■ ENTRIES PROVIDED ■
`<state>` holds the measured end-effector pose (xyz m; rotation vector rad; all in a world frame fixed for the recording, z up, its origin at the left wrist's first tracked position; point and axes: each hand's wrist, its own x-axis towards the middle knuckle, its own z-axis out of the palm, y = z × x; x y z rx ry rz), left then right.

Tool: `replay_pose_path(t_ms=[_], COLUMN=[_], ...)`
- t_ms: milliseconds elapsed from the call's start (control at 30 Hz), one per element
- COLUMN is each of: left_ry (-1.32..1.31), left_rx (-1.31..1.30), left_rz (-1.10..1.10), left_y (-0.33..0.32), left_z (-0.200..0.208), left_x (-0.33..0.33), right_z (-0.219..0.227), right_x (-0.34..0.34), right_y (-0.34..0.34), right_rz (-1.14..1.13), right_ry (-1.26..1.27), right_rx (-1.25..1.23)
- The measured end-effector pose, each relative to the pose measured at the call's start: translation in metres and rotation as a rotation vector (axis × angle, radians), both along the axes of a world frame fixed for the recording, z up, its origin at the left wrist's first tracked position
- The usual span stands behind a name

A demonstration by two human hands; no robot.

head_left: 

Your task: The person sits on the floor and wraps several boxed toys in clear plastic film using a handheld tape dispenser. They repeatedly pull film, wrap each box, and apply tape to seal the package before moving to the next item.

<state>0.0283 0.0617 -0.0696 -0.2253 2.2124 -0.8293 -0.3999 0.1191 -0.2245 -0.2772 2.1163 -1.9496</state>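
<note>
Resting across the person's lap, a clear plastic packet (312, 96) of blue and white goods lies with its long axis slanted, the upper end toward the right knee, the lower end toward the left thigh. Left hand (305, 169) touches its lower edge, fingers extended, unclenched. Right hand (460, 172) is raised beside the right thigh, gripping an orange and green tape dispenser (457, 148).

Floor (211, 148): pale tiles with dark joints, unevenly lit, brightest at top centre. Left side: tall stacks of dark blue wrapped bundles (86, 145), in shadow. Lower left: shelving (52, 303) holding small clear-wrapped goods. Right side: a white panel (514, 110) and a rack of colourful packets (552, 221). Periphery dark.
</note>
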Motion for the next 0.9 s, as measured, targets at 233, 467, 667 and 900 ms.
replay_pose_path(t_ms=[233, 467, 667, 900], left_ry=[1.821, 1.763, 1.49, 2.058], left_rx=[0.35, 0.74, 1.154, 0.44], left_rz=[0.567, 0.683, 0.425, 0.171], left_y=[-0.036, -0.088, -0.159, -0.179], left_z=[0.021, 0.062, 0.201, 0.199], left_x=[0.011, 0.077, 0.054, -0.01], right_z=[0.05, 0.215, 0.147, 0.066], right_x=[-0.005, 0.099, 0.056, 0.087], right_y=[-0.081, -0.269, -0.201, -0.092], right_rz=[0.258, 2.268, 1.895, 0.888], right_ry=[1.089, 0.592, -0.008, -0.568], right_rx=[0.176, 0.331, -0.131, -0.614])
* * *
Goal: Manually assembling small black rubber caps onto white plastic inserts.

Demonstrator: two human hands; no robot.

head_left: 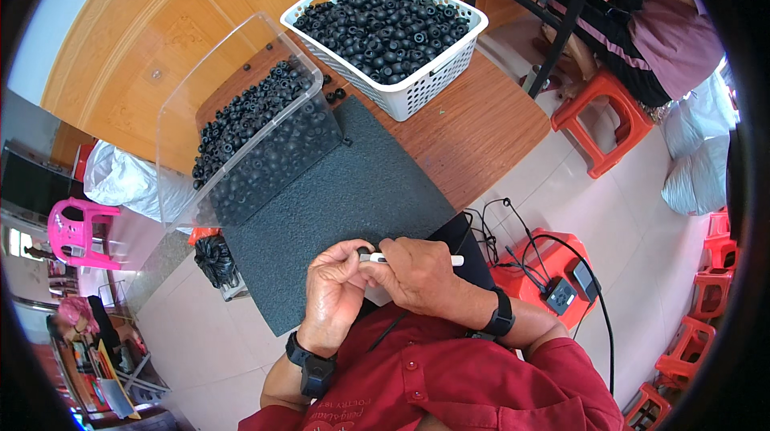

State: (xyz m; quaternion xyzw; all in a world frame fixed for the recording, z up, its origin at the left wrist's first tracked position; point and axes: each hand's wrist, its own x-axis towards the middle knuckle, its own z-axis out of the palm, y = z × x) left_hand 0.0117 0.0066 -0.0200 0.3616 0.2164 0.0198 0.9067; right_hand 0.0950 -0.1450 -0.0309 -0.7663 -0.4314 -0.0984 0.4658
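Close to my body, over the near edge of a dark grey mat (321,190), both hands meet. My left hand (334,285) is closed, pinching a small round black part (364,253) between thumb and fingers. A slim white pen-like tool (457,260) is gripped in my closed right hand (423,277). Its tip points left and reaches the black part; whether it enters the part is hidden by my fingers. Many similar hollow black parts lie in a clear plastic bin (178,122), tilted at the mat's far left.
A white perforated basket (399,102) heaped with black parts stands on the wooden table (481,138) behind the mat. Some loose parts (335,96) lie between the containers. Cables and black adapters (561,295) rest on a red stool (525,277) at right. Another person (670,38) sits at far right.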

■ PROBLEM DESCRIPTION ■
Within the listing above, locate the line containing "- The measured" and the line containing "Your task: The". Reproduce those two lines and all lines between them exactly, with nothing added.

■ TASK RESPONSE ■
- The measured end-effector pose, each relative to the pose measured at the call's start: translation in metres and rotation as a rotation vector (axis × angle, radians), both along the axes of a world frame fixed for the recording, z up, its origin at the left wrist's first tracked position
- The usual span stands behind a name

A demonstration by two human hands; no robot.

head_left: 

Your task: The person sits on the floor and wraps several boxed toys in clear plastic film using a handheld tape dispenser. They repeatedly pull film, wrap each box, and apply tape to seal the package before moving to the next item.

The exercise concludes with this answer.